> What the task asks
From the data underneath, reproduce exactly the stretch that begins at the line with "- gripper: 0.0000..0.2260" and ends after the line with "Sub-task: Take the".

Records supplied below:

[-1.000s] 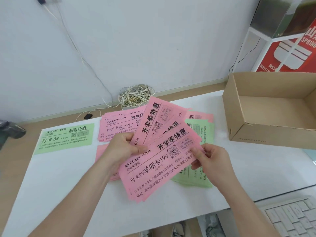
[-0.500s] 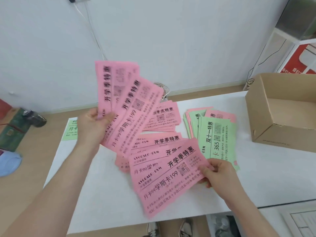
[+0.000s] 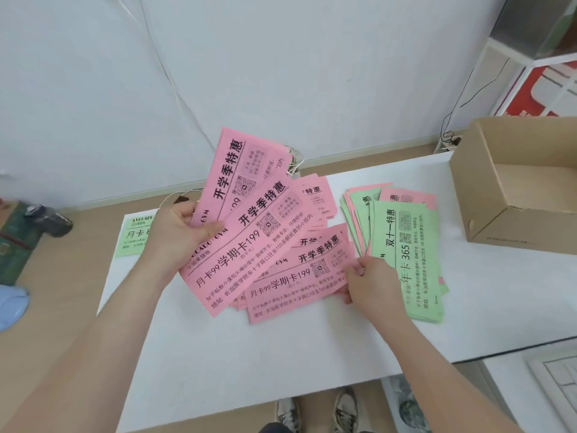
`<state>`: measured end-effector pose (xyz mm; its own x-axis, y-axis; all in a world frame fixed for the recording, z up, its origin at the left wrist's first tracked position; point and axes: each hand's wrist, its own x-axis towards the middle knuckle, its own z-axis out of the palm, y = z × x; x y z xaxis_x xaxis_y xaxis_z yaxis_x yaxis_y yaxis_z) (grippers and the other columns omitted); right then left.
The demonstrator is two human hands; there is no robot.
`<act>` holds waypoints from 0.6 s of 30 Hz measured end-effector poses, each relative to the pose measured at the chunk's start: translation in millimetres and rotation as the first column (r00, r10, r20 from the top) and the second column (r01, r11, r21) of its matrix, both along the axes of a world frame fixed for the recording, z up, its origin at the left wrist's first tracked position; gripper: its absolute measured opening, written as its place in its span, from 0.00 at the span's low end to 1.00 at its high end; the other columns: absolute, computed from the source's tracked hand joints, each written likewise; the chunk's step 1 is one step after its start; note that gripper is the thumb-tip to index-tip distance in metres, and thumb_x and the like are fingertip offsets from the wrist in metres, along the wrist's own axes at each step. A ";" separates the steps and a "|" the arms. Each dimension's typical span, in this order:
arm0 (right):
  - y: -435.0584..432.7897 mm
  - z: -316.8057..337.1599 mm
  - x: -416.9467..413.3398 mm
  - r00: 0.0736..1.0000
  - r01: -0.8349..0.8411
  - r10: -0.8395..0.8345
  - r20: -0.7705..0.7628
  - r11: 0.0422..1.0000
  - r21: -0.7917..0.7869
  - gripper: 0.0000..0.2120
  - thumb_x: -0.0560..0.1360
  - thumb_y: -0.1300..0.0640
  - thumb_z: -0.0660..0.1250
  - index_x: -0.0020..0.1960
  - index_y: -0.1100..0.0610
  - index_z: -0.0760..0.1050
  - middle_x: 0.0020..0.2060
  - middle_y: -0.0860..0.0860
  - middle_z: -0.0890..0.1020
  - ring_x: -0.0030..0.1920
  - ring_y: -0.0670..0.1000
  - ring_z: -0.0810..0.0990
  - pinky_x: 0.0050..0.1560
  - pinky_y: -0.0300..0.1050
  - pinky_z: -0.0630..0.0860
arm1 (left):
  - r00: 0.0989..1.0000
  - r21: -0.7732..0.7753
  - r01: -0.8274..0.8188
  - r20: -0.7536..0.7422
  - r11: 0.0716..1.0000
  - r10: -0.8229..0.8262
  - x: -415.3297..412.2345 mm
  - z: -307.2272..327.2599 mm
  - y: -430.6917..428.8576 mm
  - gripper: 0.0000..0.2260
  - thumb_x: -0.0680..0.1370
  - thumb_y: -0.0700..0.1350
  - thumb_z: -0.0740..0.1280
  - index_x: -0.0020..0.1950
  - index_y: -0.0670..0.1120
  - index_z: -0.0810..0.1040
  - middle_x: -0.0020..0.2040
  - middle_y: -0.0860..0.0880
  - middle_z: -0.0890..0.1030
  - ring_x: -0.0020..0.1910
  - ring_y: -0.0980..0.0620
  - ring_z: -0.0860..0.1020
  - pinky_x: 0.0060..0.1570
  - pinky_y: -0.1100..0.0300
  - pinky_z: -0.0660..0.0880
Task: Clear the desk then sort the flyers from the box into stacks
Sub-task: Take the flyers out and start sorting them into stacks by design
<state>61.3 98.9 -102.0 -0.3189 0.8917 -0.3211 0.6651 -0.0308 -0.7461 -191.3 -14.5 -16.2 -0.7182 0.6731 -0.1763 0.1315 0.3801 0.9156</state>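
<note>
The white table (image 3: 218, 354) carries an open cardboard box (image 3: 530, 189) at right, with a green-topped flyer pile (image 3: 406, 260) near it. The left hand (image 3: 178, 235) grips two fanned pink flyers (image 3: 246, 220); the right hand (image 3: 371, 282) pinches the top flyer (image 3: 296, 279) of a pink stack (image 3: 307, 242).

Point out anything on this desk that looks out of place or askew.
The right-hand pile is unsorted: stray pink flyers poke out among green ones, and its edges are splayed. The pink stack pinched by the right hand is fanned, not squared.
</note>
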 end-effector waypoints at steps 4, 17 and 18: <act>-3.6 -6.7 -2.2 0.989 -0.050 0.029 0.144 0.988 0.148 0.13 0.78 0.48 0.59 0.40 0.55 0.71 0.32 0.52 0.80 0.34 0.56 0.80 0.40 0.51 0.78 | 0.991 -0.159 0.112 -0.057 0.981 -0.123 -3.0 -3.6 -1.9 0.09 0.69 0.36 0.75 0.45 0.48 0.82 0.37 0.52 0.85 0.33 0.54 0.83 0.32 0.63 0.78; -29.6 11.4 9.3 0.839 -0.488 0.356 0.412 0.828 0.277 0.49 0.69 0.41 0.71 0.76 0.44 0.41 0.74 0.52 0.52 0.73 0.54 0.53 0.70 0.52 0.60 | 0.563 -0.648 0.502 -0.257 0.572 -0.785 9.9 -69.8 62.3 0.29 0.71 0.48 0.74 0.71 0.53 0.69 0.67 0.51 0.74 0.65 0.50 0.71 0.60 0.60 0.67; -33.8 9.5 5.5 0.762 -0.582 0.421 0.492 0.778 0.236 0.54 0.66 0.37 0.71 0.75 0.42 0.35 0.76 0.51 0.43 0.76 0.54 0.43 0.73 0.56 0.51 | 0.515 -0.663 0.495 -0.296 0.562 -0.804 10.9 -72.0 62.3 0.29 0.72 0.50 0.73 0.71 0.53 0.68 0.66 0.51 0.74 0.64 0.50 0.71 0.59 0.59 0.67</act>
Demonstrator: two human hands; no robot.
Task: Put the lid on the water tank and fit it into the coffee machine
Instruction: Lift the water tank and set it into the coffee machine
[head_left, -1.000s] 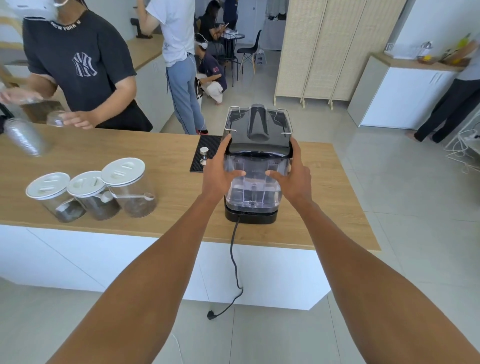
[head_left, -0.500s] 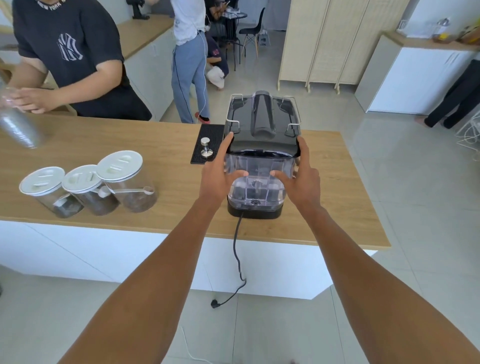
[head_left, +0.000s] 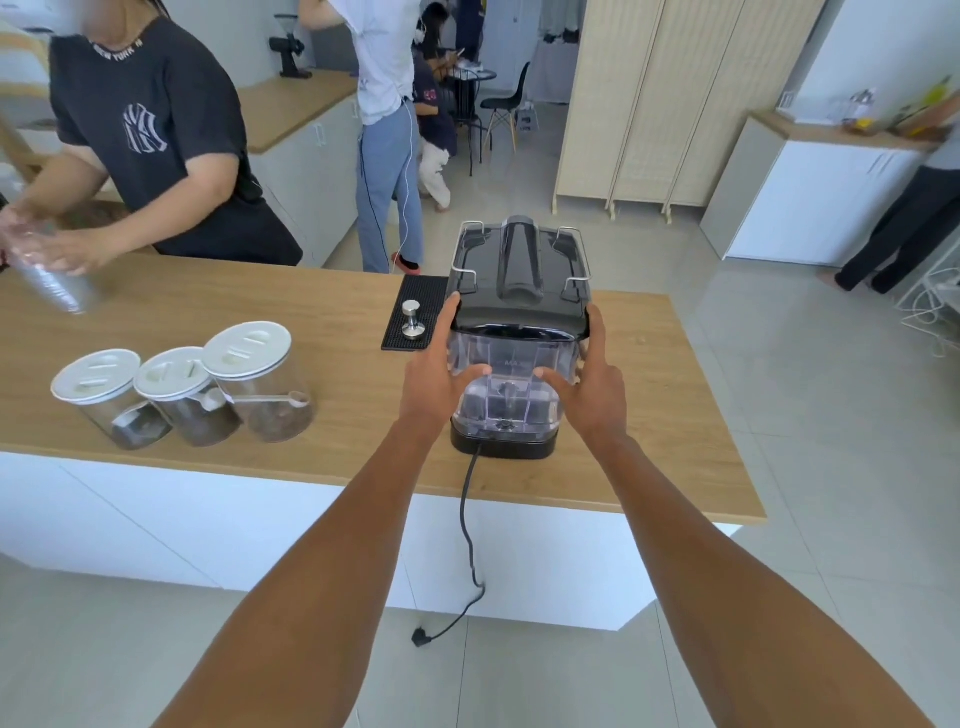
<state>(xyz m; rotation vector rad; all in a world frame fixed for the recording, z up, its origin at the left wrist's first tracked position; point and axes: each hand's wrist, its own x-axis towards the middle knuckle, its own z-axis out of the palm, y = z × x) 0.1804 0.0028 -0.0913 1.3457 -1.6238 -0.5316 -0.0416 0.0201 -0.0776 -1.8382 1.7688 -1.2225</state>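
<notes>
On the wooden counter, near its front edge, stands the black coffee machine with its back to the camera, cord hanging down the white cabinet to a loose plug on the floor. Seated in the machine's rear is the clear tank; whether its lid is on I cannot tell, since the machine's black top hides the tank's upper rim.

Both hands press flat against the tank's sides. The left hand has fingers spread, thumb across the front wall and index finger up along the machine's corner; the right hand mirrors it, fingers apart, not curled closed.

The tank looks like thin rigid plastic: light when empty, smooth and likely slippery, and apt to crack if forced crooked. Its flat side walls, low down, seem the best hold, pushing evenly from both sides.

Room to the right is bare counter up to the edge. Left of the machine lie a black mat with a tamper, just beside the left hand, and three jars well apart.
</notes>
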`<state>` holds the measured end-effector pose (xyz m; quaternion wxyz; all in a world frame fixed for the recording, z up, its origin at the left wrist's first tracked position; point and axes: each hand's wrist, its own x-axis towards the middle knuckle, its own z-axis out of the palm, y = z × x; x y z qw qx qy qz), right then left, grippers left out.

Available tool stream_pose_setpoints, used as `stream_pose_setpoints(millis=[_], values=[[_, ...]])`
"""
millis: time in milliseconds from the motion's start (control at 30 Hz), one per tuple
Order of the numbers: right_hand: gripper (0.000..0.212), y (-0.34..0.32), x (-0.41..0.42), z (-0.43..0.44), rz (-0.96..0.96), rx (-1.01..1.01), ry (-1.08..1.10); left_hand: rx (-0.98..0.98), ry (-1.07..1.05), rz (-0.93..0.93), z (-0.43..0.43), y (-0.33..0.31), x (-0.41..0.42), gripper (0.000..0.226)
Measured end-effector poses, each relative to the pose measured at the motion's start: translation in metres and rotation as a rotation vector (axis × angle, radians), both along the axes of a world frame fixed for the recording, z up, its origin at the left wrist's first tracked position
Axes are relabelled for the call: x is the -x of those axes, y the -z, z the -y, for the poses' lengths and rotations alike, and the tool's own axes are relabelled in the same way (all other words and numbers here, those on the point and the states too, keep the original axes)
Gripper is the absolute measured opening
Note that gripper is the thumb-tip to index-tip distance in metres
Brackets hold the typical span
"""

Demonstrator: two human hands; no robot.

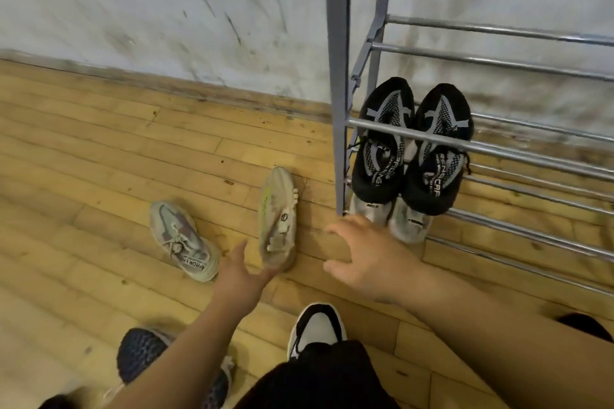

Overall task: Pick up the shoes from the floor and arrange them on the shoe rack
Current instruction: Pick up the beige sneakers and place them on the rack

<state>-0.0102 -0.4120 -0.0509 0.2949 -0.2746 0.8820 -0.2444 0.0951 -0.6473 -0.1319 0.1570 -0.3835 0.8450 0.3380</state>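
Two pale grey sneakers lie on the wooden floor. One sneaker (183, 239) sits upright at the left; the other sneaker (278, 217) lies tipped on its side beside it. My left hand (240, 271) reaches out with spread fingers, its fingertips touching the heel of the tipped sneaker. My right hand (363, 251) hovers open just right of that shoe, near the foot of the grey metal shoe rack (337, 76). A pair of black sneakers (410, 149) rests on a lower tier of the rack, with whitish shoes (392, 216) on the tier beneath them.
A dark blue mesh shoe (146, 355) lies on the floor at the bottom left. My own foot in a black and white shoe (317, 325) stands at the bottom centre. A scuffed white wall (166, 10) runs behind the floor and rack.
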Motion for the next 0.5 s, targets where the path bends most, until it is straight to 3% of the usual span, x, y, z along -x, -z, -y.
stream_pose_setpoints(millis=[133,300,400,500], values=[[0.062,0.021,0.004,0.039,0.195,-0.088,-0.01,-0.118,-0.167,-0.028,0.017,0.02,0.005,0.097],[0.064,0.049,0.011,0.08,0.276,-0.143,0.013,-0.071,-0.145,-0.087,0.046,0.031,-0.006,0.088],[0.08,0.066,0.014,0.102,0.374,-0.156,0.068,-0.167,-0.165,-0.116,0.058,0.039,-0.014,0.085],[0.097,0.083,0.009,0.12,0.487,-0.13,0.19,-0.393,-0.203,-0.11,0.042,0.038,-0.004,0.086]])
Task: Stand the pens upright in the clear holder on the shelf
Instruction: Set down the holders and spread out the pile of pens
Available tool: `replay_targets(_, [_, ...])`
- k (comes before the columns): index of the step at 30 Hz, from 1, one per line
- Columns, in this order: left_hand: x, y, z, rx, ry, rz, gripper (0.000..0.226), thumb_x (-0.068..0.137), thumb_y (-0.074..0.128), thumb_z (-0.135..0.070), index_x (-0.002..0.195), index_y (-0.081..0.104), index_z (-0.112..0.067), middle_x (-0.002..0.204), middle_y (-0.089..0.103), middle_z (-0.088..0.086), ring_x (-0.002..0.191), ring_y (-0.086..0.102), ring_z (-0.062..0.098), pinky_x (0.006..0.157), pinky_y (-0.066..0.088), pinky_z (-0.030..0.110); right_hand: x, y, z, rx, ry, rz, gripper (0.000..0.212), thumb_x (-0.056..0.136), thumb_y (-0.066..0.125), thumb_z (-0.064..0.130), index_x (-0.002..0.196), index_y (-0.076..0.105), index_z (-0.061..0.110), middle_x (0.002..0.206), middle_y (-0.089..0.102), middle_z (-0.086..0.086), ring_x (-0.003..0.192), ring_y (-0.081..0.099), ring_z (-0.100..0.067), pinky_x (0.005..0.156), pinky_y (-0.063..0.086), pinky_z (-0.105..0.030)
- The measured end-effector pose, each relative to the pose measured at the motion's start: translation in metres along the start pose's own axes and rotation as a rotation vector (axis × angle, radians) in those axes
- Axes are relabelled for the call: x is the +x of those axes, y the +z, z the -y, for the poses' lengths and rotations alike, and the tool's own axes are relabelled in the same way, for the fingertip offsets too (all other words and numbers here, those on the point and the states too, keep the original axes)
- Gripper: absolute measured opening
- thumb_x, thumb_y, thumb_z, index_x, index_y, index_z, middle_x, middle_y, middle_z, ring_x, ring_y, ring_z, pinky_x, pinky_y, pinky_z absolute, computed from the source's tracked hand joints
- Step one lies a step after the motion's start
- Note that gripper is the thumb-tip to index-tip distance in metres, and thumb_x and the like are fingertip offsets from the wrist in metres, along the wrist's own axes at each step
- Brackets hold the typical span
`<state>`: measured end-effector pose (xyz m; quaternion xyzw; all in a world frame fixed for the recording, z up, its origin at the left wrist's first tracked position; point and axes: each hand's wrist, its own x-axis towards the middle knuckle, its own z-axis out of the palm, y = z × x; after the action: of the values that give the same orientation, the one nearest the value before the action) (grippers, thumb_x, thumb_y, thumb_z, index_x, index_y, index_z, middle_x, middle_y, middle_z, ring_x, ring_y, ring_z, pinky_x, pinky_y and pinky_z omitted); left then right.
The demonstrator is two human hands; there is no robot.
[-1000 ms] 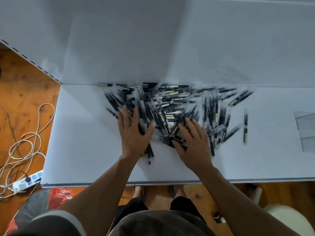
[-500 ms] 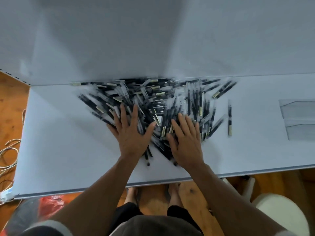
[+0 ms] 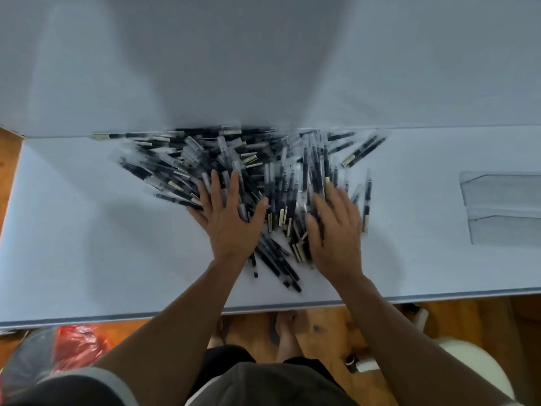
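Pens (image 3: 248, 165) lie in one loose heap on the white shelf (image 3: 87, 230), against its back wall. They are dark, in clear wrappers with pale ends, and too many and too blurred to count; there are certainly several dozen. They point every way and none stands upright. One pen (image 3: 366, 200) lies alone just right of the heap, and a pair (image 3: 363, 150) lies slanted at its upper right edge.

Two hands rest palm down on the near side of the heap. The left hand (image 3: 231, 224) has its fingers straight and spread wide, thumb out to the side, pressing on the pens and gripping none. The right hand (image 3: 336, 232) is blurred; its fingers look straight and closer together, flat on the pens, also holding nothing.

One clear holder (image 3: 503, 206) sits on the shelf well to the right, apart from the heap, with no pens in it; it shows two sections.

Below the shelf's edge are a wooden floor, two bare feet (image 3: 287, 326), one red bag (image 3: 79, 344) and one white stool (image 3: 480, 367).
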<state>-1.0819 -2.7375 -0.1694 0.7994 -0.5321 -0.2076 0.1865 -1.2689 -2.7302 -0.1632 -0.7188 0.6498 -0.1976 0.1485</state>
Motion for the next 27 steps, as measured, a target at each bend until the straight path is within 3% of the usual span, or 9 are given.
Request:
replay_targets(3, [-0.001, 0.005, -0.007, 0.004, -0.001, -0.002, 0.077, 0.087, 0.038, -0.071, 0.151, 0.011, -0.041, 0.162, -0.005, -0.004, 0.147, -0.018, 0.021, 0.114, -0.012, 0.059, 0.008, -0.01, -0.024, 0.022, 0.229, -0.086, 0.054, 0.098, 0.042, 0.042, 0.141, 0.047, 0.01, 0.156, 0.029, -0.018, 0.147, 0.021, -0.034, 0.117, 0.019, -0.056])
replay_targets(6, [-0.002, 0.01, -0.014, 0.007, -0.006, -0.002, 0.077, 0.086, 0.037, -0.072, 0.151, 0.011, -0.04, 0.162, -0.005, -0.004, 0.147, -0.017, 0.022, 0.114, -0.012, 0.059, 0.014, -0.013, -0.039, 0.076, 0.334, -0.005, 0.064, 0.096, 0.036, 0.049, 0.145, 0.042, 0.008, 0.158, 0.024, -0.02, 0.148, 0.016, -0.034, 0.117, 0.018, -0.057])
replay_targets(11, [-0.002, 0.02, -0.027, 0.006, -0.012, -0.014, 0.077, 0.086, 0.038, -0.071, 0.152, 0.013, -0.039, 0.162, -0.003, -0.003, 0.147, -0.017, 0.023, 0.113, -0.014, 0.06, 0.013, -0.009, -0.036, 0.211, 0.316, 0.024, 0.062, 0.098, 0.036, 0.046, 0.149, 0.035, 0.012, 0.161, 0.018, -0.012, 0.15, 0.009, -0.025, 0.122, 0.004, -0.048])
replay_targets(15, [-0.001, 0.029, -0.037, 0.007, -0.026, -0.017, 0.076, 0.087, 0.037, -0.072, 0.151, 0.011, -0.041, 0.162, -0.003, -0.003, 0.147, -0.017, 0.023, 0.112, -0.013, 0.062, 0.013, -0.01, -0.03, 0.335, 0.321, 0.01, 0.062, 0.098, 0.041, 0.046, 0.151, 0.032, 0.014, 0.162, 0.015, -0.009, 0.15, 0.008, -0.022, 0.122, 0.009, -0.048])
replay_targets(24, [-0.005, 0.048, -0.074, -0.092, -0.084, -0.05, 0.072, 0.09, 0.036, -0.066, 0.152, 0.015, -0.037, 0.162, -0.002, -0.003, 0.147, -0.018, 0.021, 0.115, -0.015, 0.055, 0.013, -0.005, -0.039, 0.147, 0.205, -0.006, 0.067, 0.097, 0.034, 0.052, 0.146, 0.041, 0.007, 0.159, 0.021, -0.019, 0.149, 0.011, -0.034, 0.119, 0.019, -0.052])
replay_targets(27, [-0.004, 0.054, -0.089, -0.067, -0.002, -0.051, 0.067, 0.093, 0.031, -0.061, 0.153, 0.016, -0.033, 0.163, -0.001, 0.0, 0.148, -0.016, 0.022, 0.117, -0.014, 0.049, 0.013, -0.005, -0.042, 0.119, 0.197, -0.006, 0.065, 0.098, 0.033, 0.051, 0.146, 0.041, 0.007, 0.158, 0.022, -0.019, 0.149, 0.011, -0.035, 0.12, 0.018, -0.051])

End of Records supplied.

> Task solution
  - gripper: 0.0000..0.2260
  - thumb_x: -0.0680..0.1370
  - thumb_y: -0.0700..0.1350
  - thumb_z: -0.0740..0.1280
  - index_x: -0.0020..0.1950
  - index_y: -0.0670..0.1120
  - index_z: -0.0810..0.1040
  - middle_x: -0.0020..0.2040
  - middle_y: -0.0860..0.0880
  - middle_z: -0.0890..0.1030
  - ring_x: -0.0020..0.1910
  - ring_y: -0.0980..0.0620
  - ring_z: -0.0860..0.1020
  - pinky_x: 0.0060..0.1570
  - pinky_y: -0.1100..0.0300
  - pinky_z: -0.0660..0.0880
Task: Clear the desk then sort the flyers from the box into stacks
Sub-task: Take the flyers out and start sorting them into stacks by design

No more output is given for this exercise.